See the ares vignette for autotune, classification, weights, bagging, and prediction-interval examples.

KRLS via krls()

krls() fits a Kernel Regularized Least Squares model (Hainmueller and Hazlett 2014) with closed-form leave-one-out selection of the ridge penalty and per-observation marginal effects.

set.seed(1)
n <- 200
X <- matrix(rnorm(n * 3), n, 3)
y <- sin(X[, 1]) + 0.5 * X[, 2]^2 - 0.3 * X[, 3] + rnorm(n, sd = 0.2)

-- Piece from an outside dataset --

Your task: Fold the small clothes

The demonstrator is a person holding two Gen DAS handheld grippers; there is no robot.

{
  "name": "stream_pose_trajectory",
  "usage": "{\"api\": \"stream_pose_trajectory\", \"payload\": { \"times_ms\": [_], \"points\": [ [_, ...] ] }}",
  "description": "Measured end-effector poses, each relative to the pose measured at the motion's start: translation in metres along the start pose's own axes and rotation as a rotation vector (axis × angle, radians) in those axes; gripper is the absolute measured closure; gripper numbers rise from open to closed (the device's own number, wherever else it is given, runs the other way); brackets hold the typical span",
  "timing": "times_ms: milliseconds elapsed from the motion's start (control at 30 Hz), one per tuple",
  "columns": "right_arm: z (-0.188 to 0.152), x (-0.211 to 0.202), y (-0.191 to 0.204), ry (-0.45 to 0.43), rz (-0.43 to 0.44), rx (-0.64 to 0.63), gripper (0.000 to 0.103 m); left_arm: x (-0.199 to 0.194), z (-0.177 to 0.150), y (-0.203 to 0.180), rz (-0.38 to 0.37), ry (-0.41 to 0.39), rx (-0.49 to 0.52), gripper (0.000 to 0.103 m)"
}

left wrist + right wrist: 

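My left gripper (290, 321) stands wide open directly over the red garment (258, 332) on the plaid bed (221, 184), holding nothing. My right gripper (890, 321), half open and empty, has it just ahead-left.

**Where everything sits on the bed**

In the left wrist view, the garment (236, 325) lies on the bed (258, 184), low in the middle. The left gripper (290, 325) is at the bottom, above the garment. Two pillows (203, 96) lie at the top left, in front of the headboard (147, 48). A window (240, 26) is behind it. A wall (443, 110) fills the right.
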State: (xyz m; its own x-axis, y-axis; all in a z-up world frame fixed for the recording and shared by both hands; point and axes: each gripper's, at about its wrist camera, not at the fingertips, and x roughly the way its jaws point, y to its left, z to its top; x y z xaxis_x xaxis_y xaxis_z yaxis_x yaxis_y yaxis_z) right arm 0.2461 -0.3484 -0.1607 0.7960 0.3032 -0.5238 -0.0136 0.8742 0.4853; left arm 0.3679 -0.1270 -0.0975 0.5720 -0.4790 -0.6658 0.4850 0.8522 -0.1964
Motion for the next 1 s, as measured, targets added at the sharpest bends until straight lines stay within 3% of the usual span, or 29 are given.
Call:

fit <- krls(X, y)             # default sigma = ncol(X); lambda by LOO
fit$avgderivatives            # average marginal effects per variable
predict(fit, X)$fit           # in-sample fitted values

# Predict on new data with pointwise SEs
Xnew <- matrix(rnorm(20 * 3), 20, 3)
pr <- predict(fit, Xnew, se.fit = TRUE)
head(pr$fit); head(pr$se.fit)

krls() mirrors KRLS::krls() numerically (fits agree to ~1e-13 at matched sigma and lambda) and is 6-10x faster on benchmarks at n >= 500.

References

  • Friedman, J. H. (1991). Multivariate Adaptive Regression Splines. Annals of Statistics, 19(1):1-67.
  • Hainmueller, J. and Hazlett, C. (2014). Kernel Regularized Least Squares: Reducing Misspecification Bias with a Flexible and Interpretable Machine Learning Approach. Political Analysis, 22(2):143-168.

License

MIT (c) Jack T. Rametta